Print the data that follows again, keeping every line exact.

DATA EXTRACT
*-*-*

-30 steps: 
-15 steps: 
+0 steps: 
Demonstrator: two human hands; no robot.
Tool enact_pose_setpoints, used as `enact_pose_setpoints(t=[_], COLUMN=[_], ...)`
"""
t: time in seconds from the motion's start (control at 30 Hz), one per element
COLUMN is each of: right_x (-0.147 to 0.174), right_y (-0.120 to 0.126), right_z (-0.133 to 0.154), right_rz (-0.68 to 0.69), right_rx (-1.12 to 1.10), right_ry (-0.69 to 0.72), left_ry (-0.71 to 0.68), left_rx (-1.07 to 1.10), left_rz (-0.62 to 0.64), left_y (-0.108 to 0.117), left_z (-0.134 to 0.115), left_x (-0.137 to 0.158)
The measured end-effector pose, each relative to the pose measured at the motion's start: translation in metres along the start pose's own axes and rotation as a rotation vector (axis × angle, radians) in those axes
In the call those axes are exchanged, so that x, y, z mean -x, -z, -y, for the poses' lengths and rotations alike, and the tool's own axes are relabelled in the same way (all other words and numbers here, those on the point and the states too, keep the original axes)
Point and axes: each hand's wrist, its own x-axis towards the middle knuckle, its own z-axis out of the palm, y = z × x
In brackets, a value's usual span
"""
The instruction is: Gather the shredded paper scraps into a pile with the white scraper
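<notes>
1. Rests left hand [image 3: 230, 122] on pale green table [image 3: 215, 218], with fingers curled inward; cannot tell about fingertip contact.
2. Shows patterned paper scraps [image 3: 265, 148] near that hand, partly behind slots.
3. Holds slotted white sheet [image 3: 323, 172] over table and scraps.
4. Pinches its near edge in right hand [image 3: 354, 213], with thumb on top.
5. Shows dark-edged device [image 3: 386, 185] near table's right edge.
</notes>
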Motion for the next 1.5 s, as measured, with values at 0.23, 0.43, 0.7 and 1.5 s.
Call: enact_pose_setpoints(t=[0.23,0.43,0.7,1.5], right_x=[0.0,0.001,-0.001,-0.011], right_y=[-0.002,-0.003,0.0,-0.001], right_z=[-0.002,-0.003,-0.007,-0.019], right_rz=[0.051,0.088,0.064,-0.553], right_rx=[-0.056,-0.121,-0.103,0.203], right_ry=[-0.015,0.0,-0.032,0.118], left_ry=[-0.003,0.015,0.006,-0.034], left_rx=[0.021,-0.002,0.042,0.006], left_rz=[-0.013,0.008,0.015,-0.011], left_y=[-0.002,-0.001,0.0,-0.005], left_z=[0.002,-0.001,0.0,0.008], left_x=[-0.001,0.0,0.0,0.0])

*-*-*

FINISHED EXERCISE
-30 steps: 
-15 steps: 
+0 steps: 
Demonstrator: two human hands; no robot.
Tool enact_pose_setpoints, used as `enact_pose_setpoints(t=[_], COLUMN=[_], ...)`
"""
t: time in seconds from the motion's start (control at 30 Hz), one per element
COLUMN is each of: right_x (-0.147 to 0.174), right_y (-0.120 to 0.126), right_z (-0.133 to 0.154), right_rz (-0.68 to 0.69), right_rx (-1.12 to 1.10), right_ry (-0.69 to 0.72), left_ry (-0.71 to 0.68), left_rx (-1.07 to 1.10), left_rz (-0.62 to 0.64), left_y (-0.108 to 0.117), left_z (-0.134 to 0.115), left_x (-0.137 to 0.158)
The measured end-effector pose, each relative to the pose measured at the motion's start: translation in metres along the start pose's own axes and rotation as a rotation vector (axis × angle, radians) in those axes
In the call those axes are exchanged, so that x, y, z mean -x, -z, -y, for the poses' lengths and rotations alike, and the tool's own axes are relabelled in the same way (all other words and numbers here, those on the point and the states too, keep the original axes)
Point and axes: each hand's wrist, its own x-axis towards the middle knuckle, its own z-axis out of the palm, y = z × x
In brackets, a value's usual span
"""
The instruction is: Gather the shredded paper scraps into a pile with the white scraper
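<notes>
1. Rests left hand [image 3: 230, 122] on pale green table [image 3: 215, 218], with fingers curled inward; cannot tell about fingertip contact.
2. Shows patterned paper scraps [image 3: 265, 148] near that hand, partly behind slots.
3. Holds slotted white sheet [image 3: 323, 172] over table and scraps.
4. Pinches its near edge in right hand [image 3: 354, 213], with thumb on top.
5. Shows dark-edged device [image 3: 386, 185] near table's right edge.
</notes>
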Motion for the next 1.5 s, as measured, with values at 0.23, 0.43, 0.7 and 1.5 s.
Call: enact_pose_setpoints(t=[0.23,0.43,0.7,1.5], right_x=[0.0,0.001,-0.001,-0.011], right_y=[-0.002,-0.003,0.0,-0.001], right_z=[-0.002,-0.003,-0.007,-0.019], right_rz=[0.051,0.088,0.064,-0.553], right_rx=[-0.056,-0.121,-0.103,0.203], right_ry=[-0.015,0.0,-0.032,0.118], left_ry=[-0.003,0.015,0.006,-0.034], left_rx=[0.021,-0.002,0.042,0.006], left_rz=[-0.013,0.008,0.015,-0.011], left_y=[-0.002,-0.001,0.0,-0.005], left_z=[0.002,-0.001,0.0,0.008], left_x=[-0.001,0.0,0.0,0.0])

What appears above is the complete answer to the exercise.